Penicillin-In 1929, Alexander Fleming was the first person to discover an antibiotic. He observed a fungus/mold called Penicillium, produced a substance, “penicillin”, which could kill the bacterium Staphylococcus aureus. Because penicillin was so difficult to extract and purify, it wasn’t until the 1940’s that it became widely available to treat people suffering from bacterial infections.

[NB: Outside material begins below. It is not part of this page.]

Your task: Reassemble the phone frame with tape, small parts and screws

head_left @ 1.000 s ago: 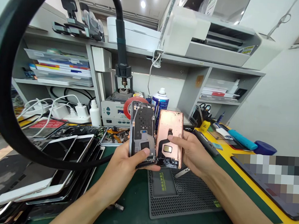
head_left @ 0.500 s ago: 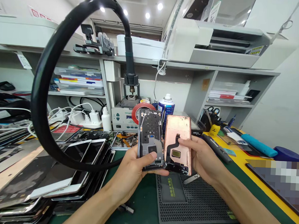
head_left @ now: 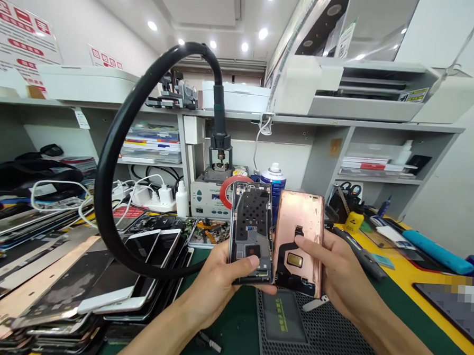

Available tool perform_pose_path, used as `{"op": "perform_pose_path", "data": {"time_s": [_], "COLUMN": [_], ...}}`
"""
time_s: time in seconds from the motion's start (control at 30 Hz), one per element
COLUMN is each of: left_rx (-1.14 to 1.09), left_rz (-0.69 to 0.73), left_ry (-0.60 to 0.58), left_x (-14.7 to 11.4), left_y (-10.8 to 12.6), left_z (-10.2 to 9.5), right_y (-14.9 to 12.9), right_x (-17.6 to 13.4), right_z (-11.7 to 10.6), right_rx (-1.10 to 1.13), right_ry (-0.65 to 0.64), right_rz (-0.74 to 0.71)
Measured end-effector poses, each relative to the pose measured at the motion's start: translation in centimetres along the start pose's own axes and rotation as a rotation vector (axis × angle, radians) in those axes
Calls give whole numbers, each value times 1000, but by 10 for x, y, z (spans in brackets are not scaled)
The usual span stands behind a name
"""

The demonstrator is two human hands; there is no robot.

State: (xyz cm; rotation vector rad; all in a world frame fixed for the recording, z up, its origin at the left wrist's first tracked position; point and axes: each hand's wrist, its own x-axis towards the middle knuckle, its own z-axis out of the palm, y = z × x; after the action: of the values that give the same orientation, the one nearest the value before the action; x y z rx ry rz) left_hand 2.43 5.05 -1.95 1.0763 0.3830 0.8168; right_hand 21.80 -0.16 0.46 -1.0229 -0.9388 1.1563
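Note:
My left hand (head_left: pixel 226 272) grips a dark phone frame (head_left: pixel 253 215), thumb across its lower inner side and fingers underneath. The inner face with its holes and grey plates is turned to me. In my right hand (head_left: pixel 330 256) is a phone screen (head_left: pixel 300 215) with a copper-coloured back, a black flex cable and a small gold-framed window. My right thumb lies on that back beside the cable. Both parts are held upright side by side, close together, over a black honeycomb mat (head_left: pixel 328 336). A thin metal tool (head_left: pixel 314 303) lies on the mat, partly hidden behind the screen.
Stacked phone and tablet parts (head_left: pixel 68 274) cover the left of the bench. A thick black hose (head_left: pixel 107 192) loops above them. Behind my hands stand a grey machine (head_left: pixel 210 194), red tape roll (head_left: pixel 225 193) and blue can (head_left: pixel 274 182). Tools and a yellow bottle (head_left: pixel 353 220) are at right.
The view has tilted up and turned left, so the scene sits lower and further right. Both hands keep the same hold on the two phone parts.

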Motion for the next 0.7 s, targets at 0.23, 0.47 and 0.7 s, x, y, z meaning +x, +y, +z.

-based on its chemical structure (see handout from lecture) penicillin is called a “beta-lactam” antibiotic. We now know beta-lactam antibiotics prevent formation of “crosslinks” in the peptidoglycan of bacterial cell walls. Consequently the peptidoglycan is weakened, the cell wall weakens causing the bacterium to break open in a process called “osmotic lysis” (osmosis= movement of water; lysis= breaking open- the bacterium breaks open as water moves into it, much like a water balloon explodes when it is filled with too much water))
-Since most gram-negative bacteria are naturally resistant to penicillin (recall the “water-repellant” outer membrane of their cell wall inhibits passage of some materials such as penicillin), scientists chemically modified penicillin to create “semi-synthetic” beta-lactam antibiotics which have “broader spectrum” that is they can be used against a wide range of bacteria, both gram-positive and gram-negative. These include ampicillin, amoxicillin, oxacillin, methicillin.
Q6-7-8. Ribosomes are the sites of protein synthesis within cells. Bacterial ribosomes are smaller (70S) as compared to eukaryotic cytoplasmic ribosomes (80S; remember we humans are eukaryotes so we carry the larger 80S ribosomes). Some antibiotics such as tetracycline, chloramphenicol, erythromycin and aminoglycosides specifically bind to the bacterial 70S ribosome, inhibiting the ribosome function (these antibiotics do not bind to the larger 80S ribosomes). If we were suffering from a bacterial infection, we could take one of these antibiotics. The antibiotic would specifically inhibit bacterial protein synthesis, without stopping protein synthesis by our cells. (!)